(What this task involves) For every line in the material, output its text exactly and exclude any image it holds.

━━━ Information shown

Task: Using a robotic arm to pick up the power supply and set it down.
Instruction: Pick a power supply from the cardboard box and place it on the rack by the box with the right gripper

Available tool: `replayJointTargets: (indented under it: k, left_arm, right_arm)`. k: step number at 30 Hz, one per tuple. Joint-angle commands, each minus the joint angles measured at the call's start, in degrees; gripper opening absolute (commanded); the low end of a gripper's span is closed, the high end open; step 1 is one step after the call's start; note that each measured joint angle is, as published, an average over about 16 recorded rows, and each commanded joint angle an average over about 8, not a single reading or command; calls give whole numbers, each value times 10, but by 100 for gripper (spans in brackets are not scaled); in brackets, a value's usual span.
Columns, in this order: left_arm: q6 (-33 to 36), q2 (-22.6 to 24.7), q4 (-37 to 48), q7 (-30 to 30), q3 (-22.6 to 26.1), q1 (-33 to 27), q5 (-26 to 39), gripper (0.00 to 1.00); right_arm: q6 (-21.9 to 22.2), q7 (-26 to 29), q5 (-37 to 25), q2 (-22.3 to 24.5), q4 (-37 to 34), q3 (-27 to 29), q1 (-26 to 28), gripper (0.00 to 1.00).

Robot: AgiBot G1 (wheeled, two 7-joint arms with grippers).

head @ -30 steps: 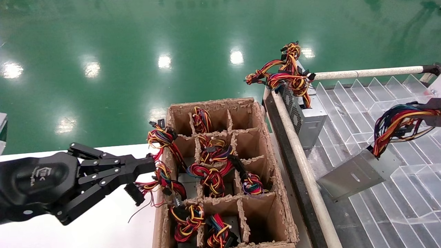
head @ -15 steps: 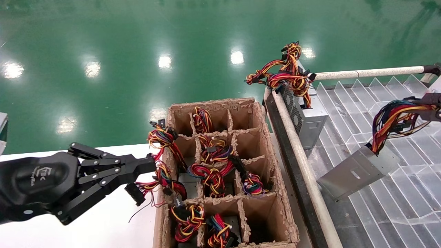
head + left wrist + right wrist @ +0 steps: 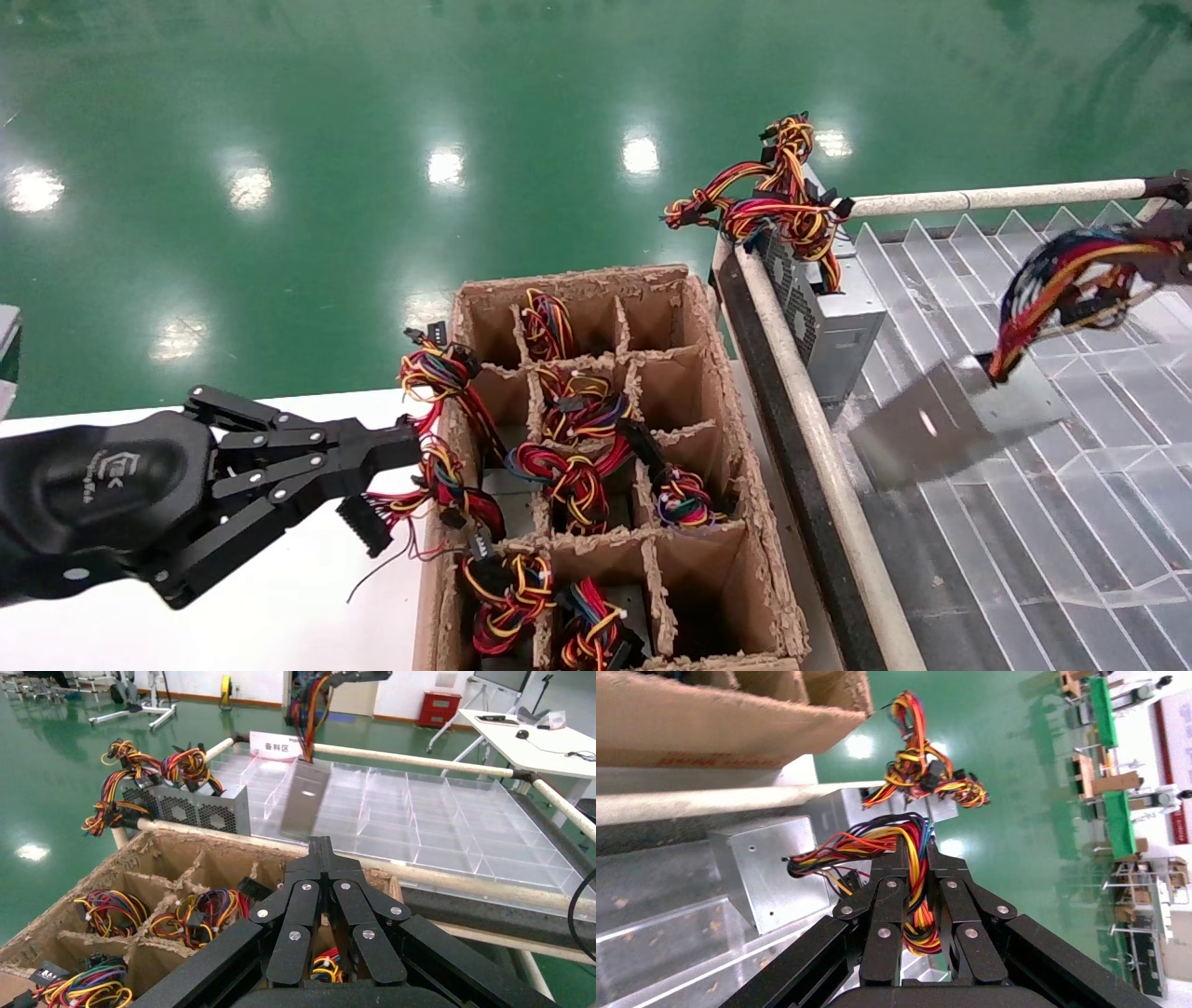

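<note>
Your right gripper (image 3: 916,855) is pinched on the wire bundle (image 3: 1071,284) of the power supply (image 3: 950,419), fingers (image 3: 890,881) pressed tight on the looped wires. Only the wires are held; nothing touches the metal case.

The power supply hangs off its wires, clear of the surface, above the clear acrylic divider tray (image 3: 1099,522) and near the tray's left rail (image 3: 810,438). It hangs tilted: the wire end is up toward the gripper, the long axis runs down toward the left rail, and a broad flat face is turned up to the head camera.

Your left gripper (image 3: 410,447) is parked over the white worktop (image 3: 279,615) at the left edge of the cardboard box (image 3: 736,485), fingers (image 3: 309,910) closed together, holding nothing, tips right by loose wires spilling over the box wall.

The box is split by cardboard dividers; most cells hold wire bundles (image 3: 568,475), and the cells along its right side look unfilled. A second power supply with a perforated grille (image 3: 824,312) stands at the tray's far-left corner, wires heaped on top.
</note>
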Motion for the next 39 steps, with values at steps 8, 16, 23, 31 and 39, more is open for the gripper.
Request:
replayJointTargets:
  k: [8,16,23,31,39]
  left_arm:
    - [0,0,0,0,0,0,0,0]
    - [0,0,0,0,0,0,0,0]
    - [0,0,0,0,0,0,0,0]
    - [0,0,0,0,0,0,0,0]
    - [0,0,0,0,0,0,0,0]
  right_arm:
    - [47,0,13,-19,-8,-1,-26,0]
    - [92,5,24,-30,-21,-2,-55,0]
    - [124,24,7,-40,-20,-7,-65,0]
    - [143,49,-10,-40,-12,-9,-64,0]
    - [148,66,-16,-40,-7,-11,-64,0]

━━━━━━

(Written response)
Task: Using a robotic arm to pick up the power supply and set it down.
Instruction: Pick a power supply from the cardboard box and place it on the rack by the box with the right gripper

Available tool: `replayJointTargets: (indented under it: k, left_arm, right_arm)`. k: step number at 30 Hz, one per tuple. Joint-angle commands, each minus the joint angles measured at the call's start, in degrees; gripper opening absolute (commanded); the low end of a gripper's span is closed, the high end open; step 1 is one step after the call's start; note that each measured joint angle is, as published, an average over about 16 recorded rows, and each commanded joint angle an average over about 8, not a single reading or command; calls give whole numbers, each value times 10, but by 100 for gripper (spans in brackets are not scaled); in brackets, a value's usual span.
Columns, in this order: left_arm: q6 (-33 to 36), q2 (-22.6 to 24.7), q4 (-37 to 48), q7 (-30 to 30), q3 (-22.6 to 26.1), q1 (-33 to 27), q5 (-26 to 39), gripper (0.00 to 1.00); right_arm: q6 (-21.9 to 22.2), q7 (-26 to 29), q5 (-37 to 25), q2 (-22.3 to 24.5), q4 (-37 to 34), q3 (-27 to 29), q1 (-26 to 28), gripper (0.00 to 1.00).

Robot: AgiBot G1 (wheeled, two 7-joint arms with grippers).

head @ -30 steps: 
head @ -15 steps: 
head + left wrist + right wrist @ +0 steps: 

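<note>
Your right gripper (image 3: 916,855) is pinched on the wire bundle (image 3: 1071,284) of the power supply (image 3: 950,419), fingers (image 3: 890,881) pressed tight on the looped wires. Only the wires are held; nothing touches the metal case.

The power supply hangs off its wires, clear of the surface, above the clear acrylic divider tray (image 3: 1099,522) and near the tray's left rail (image 3: 810,438). It hangs tilted: the wire end is up toward the gripper, the long axis runs down toward the left rail, and a broad flat face is turned up to the head camera.

Your left gripper (image 3: 410,447) is parked over the white worktop (image 3: 279,615) at the left edge of the cardboard box (image 3: 736,485), fingers (image 3: 309,910) closed together, holding nothing, tips right by loose wires spilling over the box wall.

The box is split by cardboard dividers; most cells hold wire bundles (image 3: 568,475), and the cells along its right side look unfilled. A second power supply with a perforated grille (image 3: 824,312) stands at the tray's far-left corner, wires heaped on top.
</note>
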Motion for the next 39 steps, with values at steps 8, 16, 23, 31 and 39, more is open for the gripper.
Request:
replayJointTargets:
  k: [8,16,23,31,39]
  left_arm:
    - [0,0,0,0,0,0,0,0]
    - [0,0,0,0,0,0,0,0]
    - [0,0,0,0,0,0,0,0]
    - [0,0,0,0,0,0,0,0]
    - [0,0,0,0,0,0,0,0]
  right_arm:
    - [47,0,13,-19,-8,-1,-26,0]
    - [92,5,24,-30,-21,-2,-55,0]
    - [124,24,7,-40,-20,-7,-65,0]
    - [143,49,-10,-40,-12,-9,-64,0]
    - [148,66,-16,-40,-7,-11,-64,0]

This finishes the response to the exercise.